### Aim of the task
Exact reproduction of every entry is required.

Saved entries
------------------------------------------------

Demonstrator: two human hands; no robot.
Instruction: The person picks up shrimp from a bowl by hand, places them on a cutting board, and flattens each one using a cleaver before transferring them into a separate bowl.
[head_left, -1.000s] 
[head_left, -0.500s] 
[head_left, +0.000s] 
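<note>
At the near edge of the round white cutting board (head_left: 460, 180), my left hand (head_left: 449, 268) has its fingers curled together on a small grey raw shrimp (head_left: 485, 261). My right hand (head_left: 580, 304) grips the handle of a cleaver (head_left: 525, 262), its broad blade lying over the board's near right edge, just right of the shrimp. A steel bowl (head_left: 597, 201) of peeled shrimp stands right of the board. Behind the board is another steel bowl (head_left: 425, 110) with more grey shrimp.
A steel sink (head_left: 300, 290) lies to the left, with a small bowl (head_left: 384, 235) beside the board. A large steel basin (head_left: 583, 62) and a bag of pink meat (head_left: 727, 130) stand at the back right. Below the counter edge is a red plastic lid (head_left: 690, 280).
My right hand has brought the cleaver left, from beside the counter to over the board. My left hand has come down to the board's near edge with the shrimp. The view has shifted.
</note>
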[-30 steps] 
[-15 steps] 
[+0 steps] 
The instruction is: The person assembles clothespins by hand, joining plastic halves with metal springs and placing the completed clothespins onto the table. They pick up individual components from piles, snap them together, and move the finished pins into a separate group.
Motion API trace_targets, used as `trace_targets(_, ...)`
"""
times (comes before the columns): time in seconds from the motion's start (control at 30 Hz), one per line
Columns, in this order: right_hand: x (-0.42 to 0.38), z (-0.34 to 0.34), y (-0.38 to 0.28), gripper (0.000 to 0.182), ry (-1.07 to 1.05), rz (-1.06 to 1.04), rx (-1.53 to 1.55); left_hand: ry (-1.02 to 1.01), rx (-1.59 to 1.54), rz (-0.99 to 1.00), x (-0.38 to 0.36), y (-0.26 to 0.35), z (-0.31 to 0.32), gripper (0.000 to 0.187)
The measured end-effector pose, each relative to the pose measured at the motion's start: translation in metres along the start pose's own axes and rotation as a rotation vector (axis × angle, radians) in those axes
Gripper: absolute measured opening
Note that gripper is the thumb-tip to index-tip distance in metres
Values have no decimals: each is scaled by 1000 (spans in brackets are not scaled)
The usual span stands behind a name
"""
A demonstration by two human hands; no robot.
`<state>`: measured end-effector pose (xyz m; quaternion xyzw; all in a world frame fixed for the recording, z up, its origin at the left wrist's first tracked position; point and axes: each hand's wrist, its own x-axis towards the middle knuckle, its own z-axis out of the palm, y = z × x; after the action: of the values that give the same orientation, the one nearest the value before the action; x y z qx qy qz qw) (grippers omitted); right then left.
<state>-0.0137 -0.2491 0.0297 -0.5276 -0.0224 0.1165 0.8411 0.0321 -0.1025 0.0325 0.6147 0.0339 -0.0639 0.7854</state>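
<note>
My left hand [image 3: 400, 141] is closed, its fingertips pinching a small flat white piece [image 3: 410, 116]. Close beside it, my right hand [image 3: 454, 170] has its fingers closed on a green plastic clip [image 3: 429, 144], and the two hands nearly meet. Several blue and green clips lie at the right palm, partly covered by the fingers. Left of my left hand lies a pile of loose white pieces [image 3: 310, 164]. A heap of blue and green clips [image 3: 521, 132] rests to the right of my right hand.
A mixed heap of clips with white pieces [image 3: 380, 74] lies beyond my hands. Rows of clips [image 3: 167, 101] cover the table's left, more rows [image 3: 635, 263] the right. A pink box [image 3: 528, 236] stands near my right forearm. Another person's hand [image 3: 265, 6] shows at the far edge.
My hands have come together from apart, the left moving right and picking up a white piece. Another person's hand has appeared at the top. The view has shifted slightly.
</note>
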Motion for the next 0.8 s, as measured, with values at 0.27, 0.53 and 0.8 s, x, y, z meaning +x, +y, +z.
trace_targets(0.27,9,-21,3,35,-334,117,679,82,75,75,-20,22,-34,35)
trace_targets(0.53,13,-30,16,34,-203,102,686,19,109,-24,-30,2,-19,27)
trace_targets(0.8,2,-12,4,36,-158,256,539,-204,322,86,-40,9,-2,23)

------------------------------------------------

### Reply
Demonstrator: two human hands; no robot.
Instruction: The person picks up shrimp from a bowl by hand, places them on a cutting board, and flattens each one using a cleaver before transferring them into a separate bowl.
[head_left, -1.000s] 
[head_left, -0.500s] 
[head_left, +0.000s] 
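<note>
At the near edge of the round white cutting board (head_left: 460, 180), my left hand (head_left: 449, 268) has its fingers curled together on a small grey raw shrimp (head_left: 485, 261). My right hand (head_left: 580, 304) grips the handle of a cleaver (head_left: 525, 262), its broad blade lying over the board's near right edge, just right of the shrimp. A steel bowl (head_left: 597, 201) of peeled shrimp stands right of the board. Behind the board is another steel bowl (head_left: 425, 110) with more grey shrimp.
A steel sink (head_left: 300, 290) lies to the left, with a small bowl (head_left: 384, 235) beside the board. A large steel basin (head_left: 583, 62) and a bag of pink meat (head_left: 727, 130) stand at the back right. Below the counter edge is a red plastic lid (head_left: 690, 280).
My right hand has brought the cleaver left, from beside the counter to over the board. My left hand has come down to the board's near edge with the shrimp. The view has shifted.
</note>
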[-30 steps] 
[-15 steps] 
[+0 steps] 
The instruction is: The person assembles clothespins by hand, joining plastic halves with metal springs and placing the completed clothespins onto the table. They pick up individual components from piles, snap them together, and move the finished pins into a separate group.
Motion API trace_targets, used as `trace_targets(_, ...)`
"""
times (comes before the columns): time in seconds from the motion's start (control at 30 Hz), one per line
Columns, in this order: right_hand: x (-0.42 to 0.38), z (-0.34 to 0.34), y (-0.38 to 0.28), gripper (0.000 to 0.182), ry (-1.07 to 1.05), rz (-1.06 to 1.04), rx (-1.53 to 1.55); left_hand: ry (-1.02 to 1.01), rx (-1.59 to 1.54), rz (-0.99 to 1.00), x (-0.38 to 0.36), y (-0.26 to 0.35), z (-0.31 to 0.32), gripper (0.000 to 0.187)
The measured end-effector pose, each relative to the pose measured at the motion's start: translation in metres along the start pose's own axes and rotation as a rotation vector (axis × angle, radians) in those axes
Gripper: absolute measured opening
Note that gripper is the thumb-tip to index-tip distance in metres
Values have no decimals: each is scaled by 1000 (spans in brackets are not scaled)
The usual span stands behind a name
"""
A demonstration by two human hands; no robot.
`<state>`: measured end-effector pose (xyz m; quaternion xyzw; all in a world frame fixed for the recording, z up, its origin at the left wrist's first tracked position; point and axes: each hand's wrist, its own x-axis towards the middle knuckle, its own z-axis out of the palm, y = z × x; after the action: of the values that give the same orientation, the one nearest the value before the action; x y z qx qy qz qw) (grippers omitted); right then left.
<state>-0.0137 -0.2491 0.0297 -0.5276 -0.0224 0.1165 0.8411 0.0321 -0.1025 0.0325 0.6147 0.0339 -0.0639 0.7854</state>
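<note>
My left hand [image 3: 400, 141] is closed, its fingertips pinching a small flat white piece [image 3: 410, 116]. Close beside it, my right hand [image 3: 454, 170] has its fingers closed on a green plastic clip [image 3: 429, 144], and the two hands nearly meet. Several blue and green clips lie at the right palm, partly covered by the fingers. Left of my left hand lies a pile of loose white pieces [image 3: 310, 164]. A heap of blue and green clips [image 3: 521, 132] rests to the right of my right hand.
A mixed heap of clips with white pieces [image 3: 380, 74] lies beyond my hands. Rows of clips [image 3: 167, 101] cover the table's left, more rows [image 3: 635, 263] the right. A pink box [image 3: 528, 236] stands near my right forearm. Another person's hand [image 3: 265, 6] shows at the far edge.
My hands have come together from apart, the left moving right and picking up a white piece. Another person's hand has appeared at the top. The view has shifted slightly.
</note>
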Motion for the next 0.8 s, as measured, with values at 0.27, 0.53 and 0.8 s, x, y, z meaning +x, +y, +z.
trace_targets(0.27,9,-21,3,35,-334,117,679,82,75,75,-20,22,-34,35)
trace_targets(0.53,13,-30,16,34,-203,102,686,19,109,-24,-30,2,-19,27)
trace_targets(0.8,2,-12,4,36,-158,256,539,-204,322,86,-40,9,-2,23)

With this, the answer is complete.